_Collected data_:

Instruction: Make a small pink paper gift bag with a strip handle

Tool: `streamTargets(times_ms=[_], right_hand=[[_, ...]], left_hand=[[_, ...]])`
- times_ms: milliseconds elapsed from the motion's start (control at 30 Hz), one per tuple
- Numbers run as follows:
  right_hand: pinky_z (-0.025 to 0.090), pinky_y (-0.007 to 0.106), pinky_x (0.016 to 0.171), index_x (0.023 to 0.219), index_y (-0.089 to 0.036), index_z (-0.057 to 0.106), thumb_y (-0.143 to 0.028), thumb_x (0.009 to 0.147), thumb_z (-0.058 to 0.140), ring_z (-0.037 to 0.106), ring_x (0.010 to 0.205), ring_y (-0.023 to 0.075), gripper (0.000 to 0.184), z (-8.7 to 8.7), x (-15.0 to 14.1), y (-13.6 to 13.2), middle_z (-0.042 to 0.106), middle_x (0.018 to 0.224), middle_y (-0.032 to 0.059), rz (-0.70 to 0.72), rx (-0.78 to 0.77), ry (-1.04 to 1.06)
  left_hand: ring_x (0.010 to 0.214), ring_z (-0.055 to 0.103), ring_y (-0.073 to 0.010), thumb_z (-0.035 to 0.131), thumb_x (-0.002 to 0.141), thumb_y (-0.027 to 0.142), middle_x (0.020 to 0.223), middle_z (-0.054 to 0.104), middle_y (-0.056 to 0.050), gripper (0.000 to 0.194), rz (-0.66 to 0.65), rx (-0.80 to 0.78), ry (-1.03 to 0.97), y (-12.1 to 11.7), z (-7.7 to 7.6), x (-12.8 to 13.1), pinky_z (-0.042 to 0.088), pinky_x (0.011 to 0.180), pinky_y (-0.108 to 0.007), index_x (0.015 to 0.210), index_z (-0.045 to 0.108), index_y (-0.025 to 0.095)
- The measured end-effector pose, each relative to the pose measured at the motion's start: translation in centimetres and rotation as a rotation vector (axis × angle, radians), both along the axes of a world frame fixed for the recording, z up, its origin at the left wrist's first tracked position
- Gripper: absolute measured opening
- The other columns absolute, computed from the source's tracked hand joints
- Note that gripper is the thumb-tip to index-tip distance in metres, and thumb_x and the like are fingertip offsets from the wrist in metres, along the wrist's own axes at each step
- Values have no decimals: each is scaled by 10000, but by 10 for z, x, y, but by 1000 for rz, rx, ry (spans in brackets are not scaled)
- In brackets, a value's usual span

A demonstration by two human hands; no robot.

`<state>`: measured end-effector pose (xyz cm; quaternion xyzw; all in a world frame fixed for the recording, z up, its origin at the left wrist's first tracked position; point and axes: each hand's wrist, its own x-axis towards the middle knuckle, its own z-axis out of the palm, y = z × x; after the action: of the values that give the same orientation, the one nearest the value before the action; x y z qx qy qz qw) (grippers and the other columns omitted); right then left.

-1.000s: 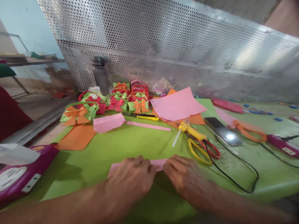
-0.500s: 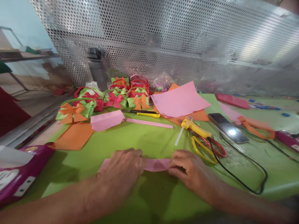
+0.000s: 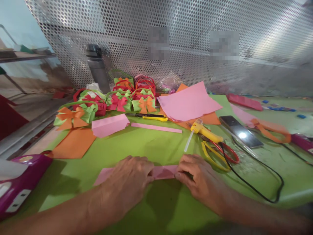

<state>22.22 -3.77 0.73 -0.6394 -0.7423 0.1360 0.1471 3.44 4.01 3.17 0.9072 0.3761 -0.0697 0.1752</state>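
Note:
A strip of pink paper (image 3: 164, 172) lies across the near part of the green tabletop, with a crease showing between my hands. My left hand (image 3: 133, 174) is closed over its middle and left part, fingers curled down on it; the left end sticks out past the wrist. At the strip's right end, my right hand (image 3: 195, 173) pinches the paper between thumb and fingers. Beyond the hands lie a folded pink paper piece (image 3: 110, 125) and a narrow pink strip (image 3: 156, 128). A yellow glue gun (image 3: 206, 132) rests right of them, beside scissors (image 3: 215, 156) with yellow and red handles.
Small paper baskets with bows (image 3: 121, 101) stand at the back left, near a grey bottle (image 3: 97, 73). Pink sheets (image 3: 190, 101), a yellow cutter (image 3: 155, 118) and a phone (image 3: 241, 131) lie farther back. A purple power strip (image 3: 26, 182) sits at left; a black cable (image 3: 254, 189) loops at right.
My left hand has shifted slightly, its thumb now nearer the right hand, and more of the strip's left end shows. The right hand keeps its pinch. The camera view has moved a little.

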Motion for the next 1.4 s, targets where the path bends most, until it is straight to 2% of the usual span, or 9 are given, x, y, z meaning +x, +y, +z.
streamTargets(times_ms=[233,400,533,733,967,1233,1400], right_hand=[[340,297,679,618,-158,536,-141,831,502,484,684,146,216,0,1,0,539,689,17,-30,39,-85],[317,304,671,588,-162,537,-164,820,517,473,649,145,233,-6,2,2,533,649,10,-33,117,-116],[314,299,654,578,-167,540,-196,814,537,465,630,146,238,-9,6,2,524,630,7,-45,149,-120],[320,306,670,632,-162,552,-180,826,510,479,673,158,199,-9,9,-1,543,694,25,-18,111,-139],[307,298,666,576,-164,534,-177,815,515,476,656,144,241,-4,7,5,528,648,9,-37,57,-139],[291,293,646,547,-172,545,-168,794,533,449,614,137,247,-6,7,5,497,600,-4,-39,106,-187],[297,294,651,541,-178,556,-153,778,537,452,608,137,239,-7,7,6,496,590,-6,-25,118,-191]], left_hand=[[681,583,-198,393,857,111,732,638,-46,248,-17,75,33,-1,-4,1,401,651,-321,714,589,159],[685,581,-208,401,847,105,726,638,-43,244,-42,119,50,-2,-4,3,406,692,-354,716,598,168],[673,578,-192,425,834,117,711,641,-35,226,-36,123,71,-2,-2,3,405,688,-333,701,601,166],[645,567,-184,399,811,71,670,631,-13,246,-2,140,12,-2,-5,3,383,658,-313,687,585,173],[607,548,-161,411,799,70,645,623,-5,229,3,146,1,0,-11,1,363,639,-295,680,576,174],[569,530,-139,419,806,81,610,605,1,215,-13,156,-62,1,-12,0,361,629,-287,667,559,167],[585,533,-142,417,807,72,614,602,3,215,-17,138,-2,1,-11,0,353,619,-286,673,556,168]])
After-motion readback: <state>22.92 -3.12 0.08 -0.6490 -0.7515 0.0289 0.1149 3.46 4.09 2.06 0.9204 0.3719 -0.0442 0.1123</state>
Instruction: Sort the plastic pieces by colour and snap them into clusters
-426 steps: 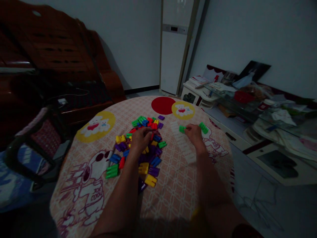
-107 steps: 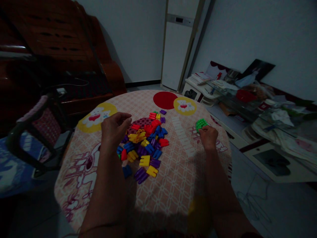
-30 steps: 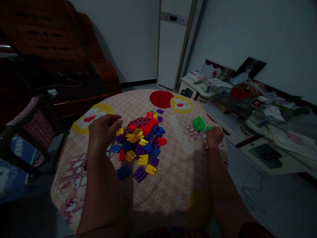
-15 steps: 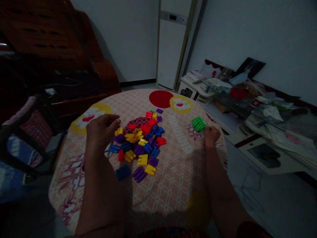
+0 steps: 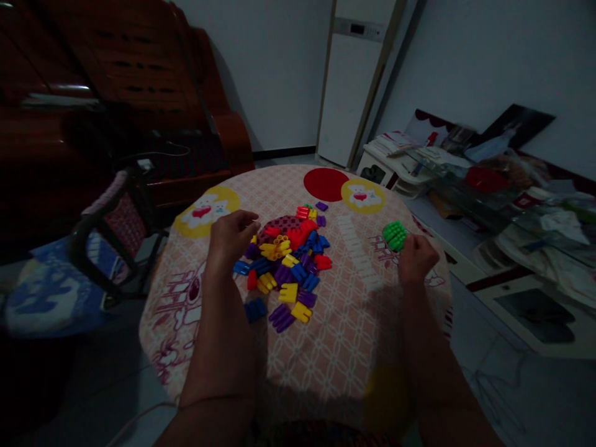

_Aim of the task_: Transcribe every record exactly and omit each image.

_Exercise solution_:
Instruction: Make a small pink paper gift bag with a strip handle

Tool: `streamTargets(times_ms=[_], right_hand=[[_, ...]], left_hand=[[_, ...]])`
- times_ms: milliseconds elapsed from the motion's start (control at 30 Hz), one per tuple
- Numbers run as follows:
  right_hand: pinky_z (-0.025 to 0.090), pinky_y (-0.007 to 0.106), pinky_x (0.016 to 0.171), index_x (0.023 to 0.219), index_y (-0.089 to 0.036), index_z (-0.057 to 0.106), thumb_y (-0.143 to 0.028), thumb_x (0.009 to 0.147), thumb_z (-0.058 to 0.140), ring_z (-0.037 to 0.106), ring_x (0.010 to 0.205), ring_y (-0.023 to 0.075), gripper (0.000 to 0.184), z (-8.7 to 8.7), x (-15.0 to 14.1), y (-13.6 to 13.2), middle_z (-0.042 to 0.106), middle_x (0.018 to 0.224), middle_y (-0.032 to 0.059), rz (-0.70 to 0.72), rx (-0.78 to 0.77), ry (-1.04 to 1.06)
  left_hand: ring_x (0.010 to 0.214), ring_z (-0.055 to 0.103), ring_y (-0.073 to 0.010), thumb_z (-0.035 to 0.131), thumb_x (-0.002 to 0.141), thumb_y (-0.027 to 0.142), middle_x (0.020 to 0.223), middle_z (-0.054 to 0.104), middle_y (-0.056 to 0.050), gripper (0.000 to 0.194), rz (-0.66 to 0.65), rx (-0.80 to 0.78), ry (-1.03 to 0.97), y (-12.1 to 11.7), z (-7.7 to 7.6), x (-12.8 to 13.1), pinky_z (-0.042 to 0.088), pinky_x (0.011 to 0.180), pinky_y (-0.108 to 0.007), index_x (0.015 to 0.210), index_z (-0.045 to 0.108), index_y (-0.025 to 0.095)
- The measured end-effector pose, each relative to the pose measured at the motion's start: translation in centimetres and rotation as a rotation vector (axis × angle, radians), both along the axes of a world frame fixed for the recording, z up, its origin at the left wrist's first tracked position
- Gripper: absolute measured opening
- The other columns absolute, computed from the source's tracked hand joints
- Note that gripper is the thumb-tip to index-tip distance in metres, and thumb_x and the like are fingertip offsets from the wrist in metres, along the wrist's own axes at each step
- Values have no decimals: each is scaled by 10000, but by 10 for z, x, y, but by 1000 for rz, rx, ry (spans in brackets are not scaled)
- In brackets, a value's usual span

A demonstration by two human hands; no robot.

`<state>`: measured end-effector pose (xyz cm; quaternion xyzw; all in a world frame fixed for the recording, z up, its origin at the left wrist's first tracked position; point and axes: each hand's wrist, its own x-axis towards the middle knuckle, its own z-axis out of the palm, y = z × x; after the action: of the values that give the same orientation, the one nearest the value before the action; x y z qx qy qz qw) (grippers and the other columns omitted); right then left.

-1.000s: 
-0.500s: 
+0.000s: 

<state>22.22 -3.77 0.73 -0.6394 -0.7423 0.1360 0.1471 3.44 4.01 3.17 0.9072 0.3761 -0.0697 0.1752</state>
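Note:
A strip of pink paper (image 3: 164, 172) lies across the near part of the green tabletop, with a crease showing between my hands. My left hand (image 3: 133, 174) is closed over its middle and left part, fingers curled down on it; the left end sticks out past the wrist. At the strip's right end, my right hand (image 3: 195, 173) pinches the paper between thumb and fingers. Beyond the hands lie a folded pink paper piece (image 3: 110, 125) and a narrow pink strip (image 3: 156, 128). A yellow glue gun (image 3: 206, 132) rests right of them, beside scissors (image 3: 215, 156) with yellow and red handles.
Small paper baskets with bows (image 3: 121, 101) stand at the back left, near a grey bottle (image 3: 97, 73). Pink sheets (image 3: 190, 101), a yellow cutter (image 3: 155, 118) and a phone (image 3: 241, 131) lie farther back. A purple power strip (image 3: 26, 182) sits at left; a black cable (image 3: 254, 189) loops at right.
My left hand has shifted slightly, its thumb now nearer the right hand, and more of the strip's left end shows. The right hand keeps its pinch. The camera view has moved a little.
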
Motion for the next 1.4 s, targets where the path bends most, until it is straight to 2% of the usual span, or 9 are given, x, y, z meaning +x, +y, +z.
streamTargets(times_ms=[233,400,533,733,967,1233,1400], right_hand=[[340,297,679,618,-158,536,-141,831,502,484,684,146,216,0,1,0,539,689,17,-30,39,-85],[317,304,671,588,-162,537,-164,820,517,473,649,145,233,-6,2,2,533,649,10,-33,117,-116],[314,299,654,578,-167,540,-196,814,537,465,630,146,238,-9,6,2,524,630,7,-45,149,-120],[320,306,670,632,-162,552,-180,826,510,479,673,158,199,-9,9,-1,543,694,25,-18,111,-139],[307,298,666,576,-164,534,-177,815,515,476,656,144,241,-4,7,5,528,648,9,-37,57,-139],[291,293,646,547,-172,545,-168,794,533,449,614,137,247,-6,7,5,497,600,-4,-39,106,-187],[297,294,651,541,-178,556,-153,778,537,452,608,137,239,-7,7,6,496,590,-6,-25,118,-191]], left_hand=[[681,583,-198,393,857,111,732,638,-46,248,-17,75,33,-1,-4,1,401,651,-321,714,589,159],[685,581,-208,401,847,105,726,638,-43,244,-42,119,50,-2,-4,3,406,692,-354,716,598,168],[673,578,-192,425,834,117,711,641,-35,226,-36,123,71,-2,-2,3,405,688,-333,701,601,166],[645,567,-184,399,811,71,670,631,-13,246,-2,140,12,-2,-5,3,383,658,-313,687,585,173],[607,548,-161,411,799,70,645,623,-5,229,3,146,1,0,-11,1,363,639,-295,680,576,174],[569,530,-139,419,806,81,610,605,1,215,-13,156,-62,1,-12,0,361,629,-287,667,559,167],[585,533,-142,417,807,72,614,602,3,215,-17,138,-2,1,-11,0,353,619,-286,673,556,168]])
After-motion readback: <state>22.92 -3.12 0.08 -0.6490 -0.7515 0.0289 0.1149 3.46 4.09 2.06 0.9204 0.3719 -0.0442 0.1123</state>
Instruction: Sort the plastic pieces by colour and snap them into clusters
-426 steps: 
-107 steps: 
-30 steps: 
-15 steps: 
+0 steps: 

Nothing more remains to be added to this answer.